The rich kept getting richer during the third day of fishing in the 39th Annual USVI Open/Atlantic Blue Marlin Tournament (ABMT) as it was the leader boats that kept adding to their wealth of blue marlin releases.
The 58-foot Revenge remains in the lead with nine blue marlin, having released two for the day. Revenge angler/owner, Sam Jennings, of Juno Beach, Florida, moved into the third angler slot by having released five of the boat’s blue marlin.
Chach, the Monterey 58 out of Louisiana that led on the first day, tied the Revenge with nine blue marlin releases. However, Chach is second in the boat standings having reached their total after the Revenge. All four of Chach’s fish today were released by angler Damon Chouest, bumping Chouest up into first place in the angler standings with Buddy Hardiman aboard the Triple Seven second best angler with five blue marlin releases.
“We had two in the spread this morning that didn’t eat,” said Chouest. “Then, we caught all four of our fish after 2 p.m. this afternoon. The last was a double header. Dominick (LaCombe) raised his off the left rigger but it spit the bait. Mine came up on the right rigger, and I had it up to within two foot of the leader when it sounded. That’s when we heard the Gulf Rascal had hooked up. At stake at that point if Gulf Rascal released their fish before us was our place in the dailies, the boat standings and in the angler standings – all three.”
Gulf Rascal, a 68-foot Hatteras owned by Pensacola, Florida-based angler Rod Windley, added four blue marlin to their releases for the day and finished third overall in the boat standings behind Chach. Two of the blue marlin releases were made by Phillip Napier and the other two by Doug Caddell.
“The three of us have been fishing together as a team for the last five years,” said Windley.
On a day where there were many pulled hooked throughout the fleet, Gulf Rascal made their mark by never missing a fish. “We caught everything we saw, and we caught them all on circle hooks and pitch baits,” said Windley.
One of several boats that experienced the disappointment of a pulled hook was St. John-based charter boat, Mixed Bag II, a 45-foot Luhrs Express. “We saw four, had two bites and caught none,” said Capt. Rob Richards. “We had one up to within 18 inches of a release when he turned his head and shook the hook.”

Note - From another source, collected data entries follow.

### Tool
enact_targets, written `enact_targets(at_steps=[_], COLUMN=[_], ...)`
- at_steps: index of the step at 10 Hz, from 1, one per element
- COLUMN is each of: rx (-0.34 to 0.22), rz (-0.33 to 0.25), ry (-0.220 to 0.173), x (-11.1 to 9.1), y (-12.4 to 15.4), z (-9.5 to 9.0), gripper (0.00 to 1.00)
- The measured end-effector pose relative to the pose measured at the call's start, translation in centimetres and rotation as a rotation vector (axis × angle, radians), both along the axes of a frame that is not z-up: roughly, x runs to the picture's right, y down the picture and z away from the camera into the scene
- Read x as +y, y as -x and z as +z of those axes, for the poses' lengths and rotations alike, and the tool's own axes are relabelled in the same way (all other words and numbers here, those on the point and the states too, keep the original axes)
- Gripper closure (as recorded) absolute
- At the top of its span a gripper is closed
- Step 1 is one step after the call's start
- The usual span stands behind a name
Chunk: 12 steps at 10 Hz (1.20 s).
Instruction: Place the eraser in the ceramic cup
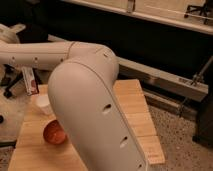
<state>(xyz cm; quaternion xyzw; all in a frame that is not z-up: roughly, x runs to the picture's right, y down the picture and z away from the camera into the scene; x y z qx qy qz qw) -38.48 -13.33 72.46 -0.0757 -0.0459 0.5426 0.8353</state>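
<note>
At the back-left corner of the wooden table [135, 115], the eraser [30, 80] stands on end, a white face with a red band low down and a dark edge. It shows just beneath the robot's forearm [40, 54]; whether it rests on the wood or hangs above it cannot be told. The ceramic cup [43, 103], small, white and upright, sits on the table just in front of it and a little to the right, apart from it. Nearer the camera than the cup lies an orange-red bowl [54, 132], close to the cup but not touching it.

The upper arm [95, 115], a broad pale shell, fills the middle of the view and hides much of the tabletop. The forearm runs from it out past the left edge, so the gripper lies out of sight beyond that side. Its fingers are closed, and what they may grip, if anything, cannot be seen.

The tabletop is made of light wooden slats. Around it is a speckled floor [185, 140]; behind, a grey metal rail [160, 77] runs along a dark wall, with a pale counter [165, 12] above.
</note>
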Motion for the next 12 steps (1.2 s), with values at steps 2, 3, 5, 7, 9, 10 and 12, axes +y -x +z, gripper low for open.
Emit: enact_targets(at_steps=[2, 3, 5, 7, 9, 10, 12], rx=[-0.003, -0.002, -0.008, -0.037, -0.095, -0.125, -0.183], rz=[0.004, 0.007, 0.008, 0.003, 0.004, 0.005, 0.000], ry=[0.030, 0.048, 0.070, 0.099, 0.142, 0.156, 0.179], x=[0.7, 1.2, 1.9, 2.9, 4.0, 4.3, 5.3], y=[-1.1, -2.0, -2.7, -3.1, -3.2, -3.0, -2.9], z=[4.0, 6.2, 8.8, 10.6, 10.7, 10.2, 8.9], gripper=[1.00, 1.00, 1.00, 1.00, 1.00, 1.00, 1.00])
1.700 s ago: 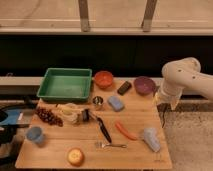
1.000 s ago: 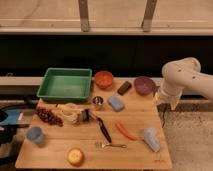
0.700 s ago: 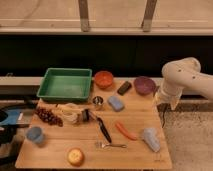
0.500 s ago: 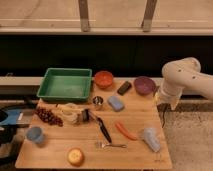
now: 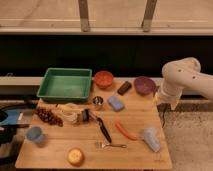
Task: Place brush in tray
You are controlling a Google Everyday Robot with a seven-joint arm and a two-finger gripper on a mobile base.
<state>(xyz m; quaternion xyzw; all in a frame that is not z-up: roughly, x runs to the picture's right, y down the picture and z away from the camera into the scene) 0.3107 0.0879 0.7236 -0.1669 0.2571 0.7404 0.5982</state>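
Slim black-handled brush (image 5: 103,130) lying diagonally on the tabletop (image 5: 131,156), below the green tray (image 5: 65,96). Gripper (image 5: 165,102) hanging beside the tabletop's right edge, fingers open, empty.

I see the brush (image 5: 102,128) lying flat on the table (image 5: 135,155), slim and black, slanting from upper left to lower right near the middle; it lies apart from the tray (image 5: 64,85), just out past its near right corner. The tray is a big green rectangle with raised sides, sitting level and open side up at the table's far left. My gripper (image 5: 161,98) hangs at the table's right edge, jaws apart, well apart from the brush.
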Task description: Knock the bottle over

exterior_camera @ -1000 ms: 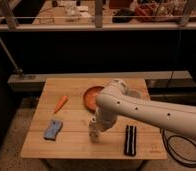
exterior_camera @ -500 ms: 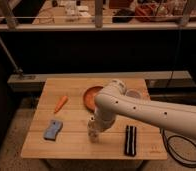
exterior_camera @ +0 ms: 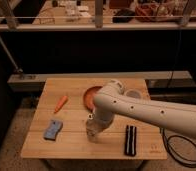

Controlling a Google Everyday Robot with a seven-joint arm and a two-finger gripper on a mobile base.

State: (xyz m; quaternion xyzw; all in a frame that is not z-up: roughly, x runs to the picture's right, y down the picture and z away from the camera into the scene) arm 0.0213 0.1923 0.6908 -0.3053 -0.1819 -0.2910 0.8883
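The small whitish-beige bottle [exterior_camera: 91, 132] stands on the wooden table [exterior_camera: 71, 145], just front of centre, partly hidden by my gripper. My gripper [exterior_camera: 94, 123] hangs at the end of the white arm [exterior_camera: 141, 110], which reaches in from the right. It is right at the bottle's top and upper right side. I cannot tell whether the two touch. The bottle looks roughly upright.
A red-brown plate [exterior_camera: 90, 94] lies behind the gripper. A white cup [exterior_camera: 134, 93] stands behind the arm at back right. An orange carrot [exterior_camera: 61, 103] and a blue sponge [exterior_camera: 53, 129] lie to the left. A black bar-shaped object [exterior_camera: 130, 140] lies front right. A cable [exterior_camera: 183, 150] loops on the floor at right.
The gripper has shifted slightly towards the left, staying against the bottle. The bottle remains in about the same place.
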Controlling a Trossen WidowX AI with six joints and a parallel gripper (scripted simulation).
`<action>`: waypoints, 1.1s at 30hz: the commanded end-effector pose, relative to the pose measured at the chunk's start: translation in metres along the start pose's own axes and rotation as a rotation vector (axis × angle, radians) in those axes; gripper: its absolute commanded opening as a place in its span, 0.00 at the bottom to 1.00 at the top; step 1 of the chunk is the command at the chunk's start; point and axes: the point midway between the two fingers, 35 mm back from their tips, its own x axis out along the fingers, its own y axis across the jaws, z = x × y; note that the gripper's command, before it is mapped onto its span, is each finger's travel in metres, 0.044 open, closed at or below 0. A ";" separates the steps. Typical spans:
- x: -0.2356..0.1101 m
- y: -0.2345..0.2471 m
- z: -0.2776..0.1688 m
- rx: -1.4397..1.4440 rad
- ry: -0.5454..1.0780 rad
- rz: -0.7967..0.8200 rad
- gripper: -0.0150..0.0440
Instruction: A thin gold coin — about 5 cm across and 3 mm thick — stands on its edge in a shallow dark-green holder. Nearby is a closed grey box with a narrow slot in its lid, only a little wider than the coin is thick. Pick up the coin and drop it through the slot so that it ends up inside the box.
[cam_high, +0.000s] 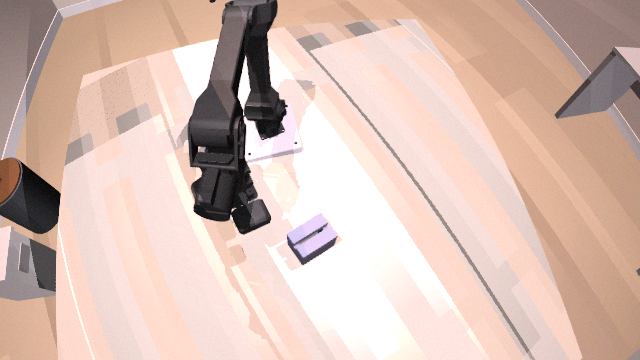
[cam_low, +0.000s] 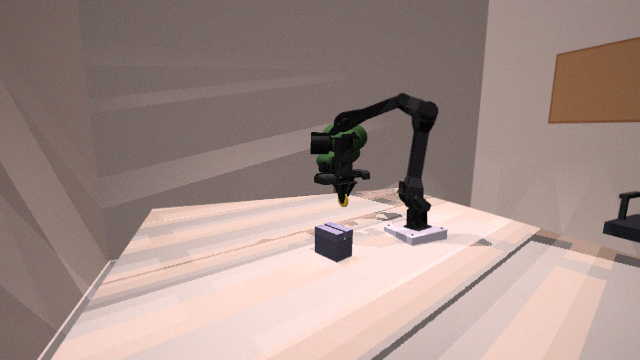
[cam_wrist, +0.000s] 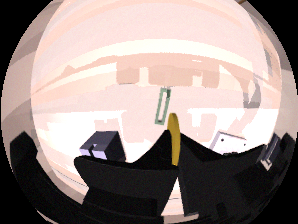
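While the black parallel-jaw claw (cam_low: 343, 196) hangs in the air, its fingers are clamped on the thin gold coin (cam_low: 343, 202), which pokes edge-down below the tips. The closed grey box (cam_low: 333, 241) sits below and slightly aside of the claw, its narrow slot (cam_high: 313, 233) running lengthwise along the lid. Under both lies a pale striped wooden table (cam_low: 210, 300), with grey walls behind.

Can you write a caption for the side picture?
The gripper holds the gold coin in the air above the grey box.
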 end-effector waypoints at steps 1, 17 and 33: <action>-0.003 -0.001 0.003 -0.093 -0.006 0.004 0.25; -0.004 0.020 -0.008 -0.154 0.000 0.016 0.25; -0.005 0.051 -0.027 -0.141 0.003 0.015 0.25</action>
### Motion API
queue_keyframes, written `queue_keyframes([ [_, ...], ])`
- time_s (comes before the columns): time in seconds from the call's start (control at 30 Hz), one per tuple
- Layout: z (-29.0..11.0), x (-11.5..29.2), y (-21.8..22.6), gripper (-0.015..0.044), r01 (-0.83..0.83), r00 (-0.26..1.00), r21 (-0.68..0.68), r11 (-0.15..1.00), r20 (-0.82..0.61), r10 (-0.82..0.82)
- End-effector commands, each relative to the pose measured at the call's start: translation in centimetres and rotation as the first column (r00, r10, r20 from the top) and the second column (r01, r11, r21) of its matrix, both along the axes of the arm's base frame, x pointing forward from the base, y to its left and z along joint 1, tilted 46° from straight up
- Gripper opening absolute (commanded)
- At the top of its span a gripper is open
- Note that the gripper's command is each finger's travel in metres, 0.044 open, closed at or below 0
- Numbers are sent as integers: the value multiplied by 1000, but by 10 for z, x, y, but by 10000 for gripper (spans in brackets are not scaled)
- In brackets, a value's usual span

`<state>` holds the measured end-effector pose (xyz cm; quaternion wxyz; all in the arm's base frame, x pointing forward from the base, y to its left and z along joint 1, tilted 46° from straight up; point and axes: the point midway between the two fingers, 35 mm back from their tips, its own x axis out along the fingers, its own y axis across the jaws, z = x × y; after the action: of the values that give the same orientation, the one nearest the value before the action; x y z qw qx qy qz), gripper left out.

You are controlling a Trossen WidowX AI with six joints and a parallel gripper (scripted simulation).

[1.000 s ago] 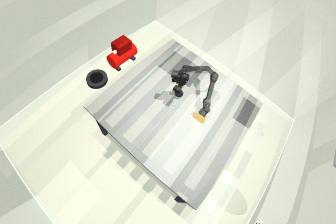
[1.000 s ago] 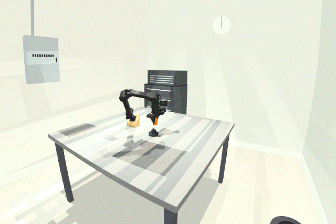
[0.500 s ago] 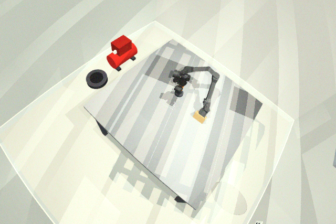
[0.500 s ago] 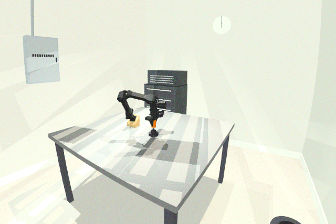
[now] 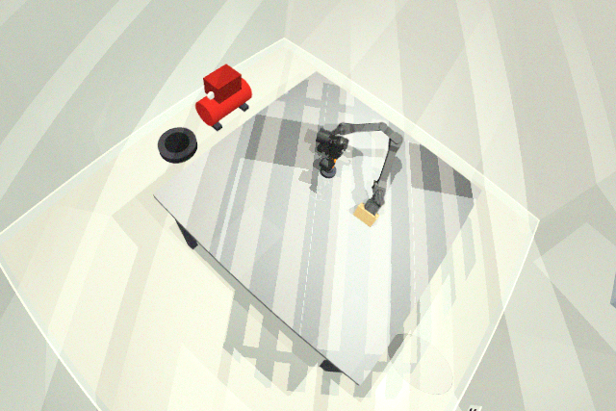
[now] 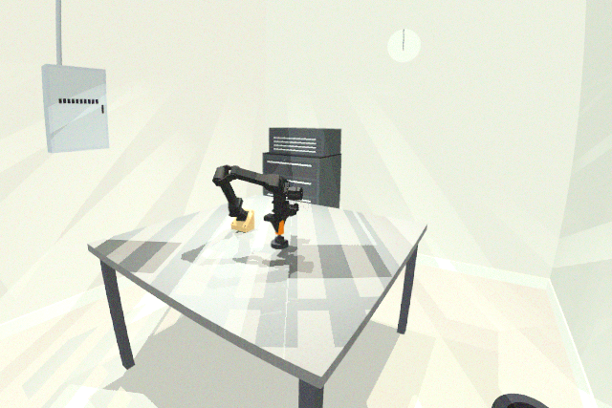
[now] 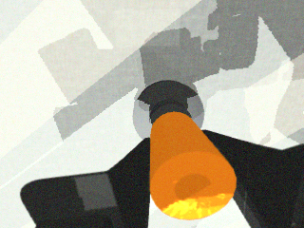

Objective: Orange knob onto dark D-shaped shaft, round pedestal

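Observation:
The orange knob (image 5: pixel 334 161) (image 6: pixel 280 227) (image 7: pixel 187 142) is upright between the fingers of my gripper (image 6: pixel 280 225) (image 7: pixel 175 139), which is shut on it. The round dark pedestal (image 5: pixel 327 174) (image 6: pixel 279 244) (image 7: pixel 199 113) stands on the table directly below the knob in the exterior view. In the wrist view the knob's far end overlaps the pedestal's dark raised centre. The shaft's tip and its flat side are hidden, as is the knob's hole. Whether the knob touches the shaft or is a little above it, I cannot tell.
The arm's tan base block (image 5: pixel 365 215) (image 6: pixel 242 224) stands on the table (image 5: pixel 278 247) (image 6: pixel 237 305), to the left of the pedestal in the exterior view. The arm arches above the table from that block. Striped shadows cross the tabletop.

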<state>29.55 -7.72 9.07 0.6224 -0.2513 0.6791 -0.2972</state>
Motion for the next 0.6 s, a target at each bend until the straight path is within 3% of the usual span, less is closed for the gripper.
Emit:
queue_keyframes([
  [0.0, 4, 2, -1, 0, -5, 1000, -3, 1000, 4, 5],
  [0.57, 3, 0, 0, 0, -5, 1000, -3, 1000, 4, 5],
])
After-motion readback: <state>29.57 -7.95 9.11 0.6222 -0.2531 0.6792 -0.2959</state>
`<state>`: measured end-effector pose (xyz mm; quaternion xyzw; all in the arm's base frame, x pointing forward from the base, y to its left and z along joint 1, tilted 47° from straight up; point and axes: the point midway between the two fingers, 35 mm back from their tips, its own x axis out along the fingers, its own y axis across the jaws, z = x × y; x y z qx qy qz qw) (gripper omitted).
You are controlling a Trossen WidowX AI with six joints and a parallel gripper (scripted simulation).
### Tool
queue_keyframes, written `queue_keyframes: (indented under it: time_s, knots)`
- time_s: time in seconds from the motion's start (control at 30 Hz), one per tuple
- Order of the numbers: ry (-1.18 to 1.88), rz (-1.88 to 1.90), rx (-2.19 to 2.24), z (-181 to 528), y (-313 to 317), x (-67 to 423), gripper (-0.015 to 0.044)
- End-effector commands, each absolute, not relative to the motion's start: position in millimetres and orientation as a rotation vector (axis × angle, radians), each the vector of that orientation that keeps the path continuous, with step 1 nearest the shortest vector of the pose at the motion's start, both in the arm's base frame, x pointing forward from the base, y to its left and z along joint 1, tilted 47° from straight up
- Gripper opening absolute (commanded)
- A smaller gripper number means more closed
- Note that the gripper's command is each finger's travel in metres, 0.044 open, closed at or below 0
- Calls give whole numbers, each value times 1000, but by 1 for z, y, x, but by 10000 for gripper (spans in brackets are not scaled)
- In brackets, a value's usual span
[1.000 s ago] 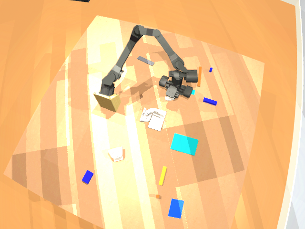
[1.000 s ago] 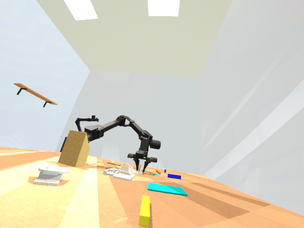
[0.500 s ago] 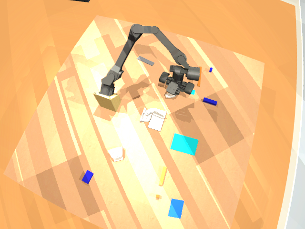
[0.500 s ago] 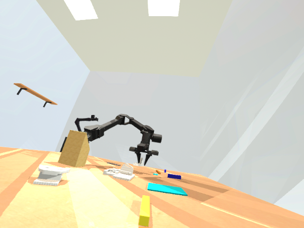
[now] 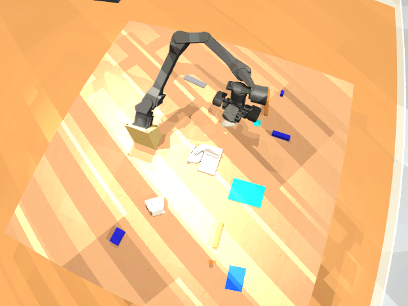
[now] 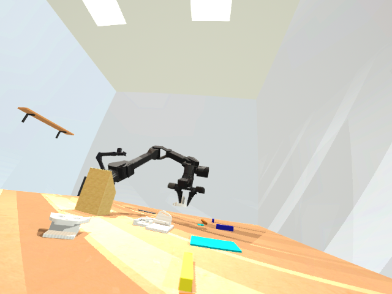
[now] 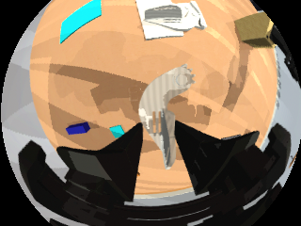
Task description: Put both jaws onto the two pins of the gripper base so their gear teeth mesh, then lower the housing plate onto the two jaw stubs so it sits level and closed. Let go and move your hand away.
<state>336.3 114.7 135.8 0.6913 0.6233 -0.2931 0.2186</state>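
Note:
My gripper (image 5: pixel 231 120) (image 6: pixel 184 203) (image 7: pixel 157 124) is shut on a white curved jaw (image 5: pixel 227 123) (image 6: pixel 178 204) (image 7: pixel 152 96) and holds it above the table. In the wrist view the jaw's toothed end points away from the fingers. The white gripper base (image 5: pixel 208 165) (image 6: pixel 159 228) (image 7: pixel 149 31) lies flat on the table. The other white jaw (image 5: pixel 211 150) (image 6: pixel 163 217) (image 7: pixel 162 12) lies on or against it, its broad face upright; I cannot tell how it sits on the pins. The white housing plate (image 5: pixel 154 205) (image 6: pixel 66 218) stands apart, nearer the exterior camera.
A tan block (image 5: pixel 145 136) (image 6: pixel 95 193) (image 7: pixel 254 29) is under the arm's base. A cyan plate (image 5: pixel 247 192) (image 6: pixel 214 243) lies beside the gripper base. A blue bar (image 5: pixel 280 135) (image 6: pixel 225 227), a yellow bar (image 5: pixel 218 234) (image 6: pixel 187 269) and a blue block (image 5: pixel 117 236) lie farther out.

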Motion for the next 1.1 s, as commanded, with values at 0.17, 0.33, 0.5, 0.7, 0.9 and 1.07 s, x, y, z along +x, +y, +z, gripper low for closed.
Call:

Richards has been chartered by the same four anglers for the past three years – Andy Graham, Jeff Junkin, and father and son, Jimmy and Trey Doyle – all from Alabama. The anglers came down with their wives for the week, but it wasn’t all land-lubbing for the wives. In fact, Trey’s wife, Heather, went out fishing a day prior to the tournament on a practice run and caught her first blue marlin.
A total of 88 blue marlin were released by the 20-boat fleet over two days of fishing.
Saturday is a layday where some teams will rest and the others will head out to fish for fun. When they return, the Ritz Carlton, St. Thomas, will host the tournament’s anglers at its 13th annual Full Moon Party on the beach. Fishing continues on Sunday.
Viewers can get in on the fun from anywhere in the world by entering the boat pool on line for the chance to win prizes. Visit: www.abmt.vi/pages/boatpool.htm
to learn more.
The public can catch the spirit of sport fishing by ‘doing the docks’ or watching the big rigs come in around 5:30 p.m. and counting the number of marlin release flags flying from the outriggers. The more flags, the more marlin the boat released. Commemorative tournament T-shirts will be on sale each night of the event, and there will be a cash bar and other festivities on the docks.
The ABMT’s Sunday fishing finale concludes with the Jim Smith ‘Race from the Edge’ at 4:30 p.m. The best place to watch this often photo finish boat race is from the spit of land past the pool at the Sapphire Beach Resort. The Awards Ceremony takes place later in the evening along with the naming of several prize winners including the 2011 USVI Open/Atlantic Blue Marlin Top Angler, who pockets a $10,000 cash prize.
The ABMT is fished under International Game Fishing Association (IGFA) rules, and is overseen by a professional Board of Captains and well-qualified observers.
The tournament benefits the Virgin Islands Council of the Boy Scouts of America.